Link to evidence of effectiveness: North Carolina does not offer tenure status to new teachers. Teachers employed for fewer than three years are given one-year contracts. A contract between a district and a teacher who has been employed for three years or more must be for a term of one, two or four years. A teacher can only be recommended for a contract term of more than one year if the teacher has "shown effectiveness as demonstrated by proficiency on the evaluation instrument."
Basis for tenure: Not applicable
North Carolina General Statutes 115C-325.3
Ensure that evidence of effectiveness is the determinative factor in contract decisions.

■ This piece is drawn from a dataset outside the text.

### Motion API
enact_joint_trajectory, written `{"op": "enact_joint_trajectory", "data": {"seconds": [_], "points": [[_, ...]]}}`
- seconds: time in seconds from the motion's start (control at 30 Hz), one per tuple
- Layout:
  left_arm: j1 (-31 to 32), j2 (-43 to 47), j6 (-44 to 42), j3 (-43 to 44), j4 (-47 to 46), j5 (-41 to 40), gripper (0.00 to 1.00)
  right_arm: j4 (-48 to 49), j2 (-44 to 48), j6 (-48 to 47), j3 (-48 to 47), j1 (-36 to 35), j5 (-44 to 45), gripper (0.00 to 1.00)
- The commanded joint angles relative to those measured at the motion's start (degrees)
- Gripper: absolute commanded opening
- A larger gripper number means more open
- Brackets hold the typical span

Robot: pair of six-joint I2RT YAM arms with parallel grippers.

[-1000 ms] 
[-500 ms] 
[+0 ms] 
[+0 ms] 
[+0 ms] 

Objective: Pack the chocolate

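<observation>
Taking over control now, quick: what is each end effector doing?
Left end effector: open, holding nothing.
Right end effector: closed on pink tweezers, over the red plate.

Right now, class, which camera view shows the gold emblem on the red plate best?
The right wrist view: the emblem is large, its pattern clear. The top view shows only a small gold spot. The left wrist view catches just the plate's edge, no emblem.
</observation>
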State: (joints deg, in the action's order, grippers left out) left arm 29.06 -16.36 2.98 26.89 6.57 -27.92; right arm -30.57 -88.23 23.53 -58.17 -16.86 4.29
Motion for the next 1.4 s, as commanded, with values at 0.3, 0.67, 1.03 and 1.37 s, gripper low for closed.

North Carolina should make cumulative evidence of effectiveness, rather than number of years in the classroom, the most significant factor when awarding a four-year contract.
North Carolina did not respond to NCTQ's request to review this analysis for accuracy.
Tenure should be a significant and consequential milestone in a teacher's career. The decision to give teachers tenure (or permanent status) is usually made automatically, with little thought, deliberation or consideration of actual performance. State policy should reflect the fact that initial certification is temporary and probationary, and that tenure is intended to be a significant reward for teachers who have consistently shown effectiveness and commitment. Tenure and advanced certification are not rights implied by the conferring of an initial teaching certificate. No other profession, including higher education, offers practitioners tenure after only a few years of working in the field.
States should also ensure that evidence of effectiveness is the preponderant (but not the only) criterion for making tenure decisions. Most states confer tenure at a point that is too early for the collection of sufficient and adequate data that reflect teacher performance. Ideally, states would accumulate such data for four to five years. This robust data set would prevent effective teachers from being unfairly denied tenure based on too little data and ineffective teachers from being granted tenure.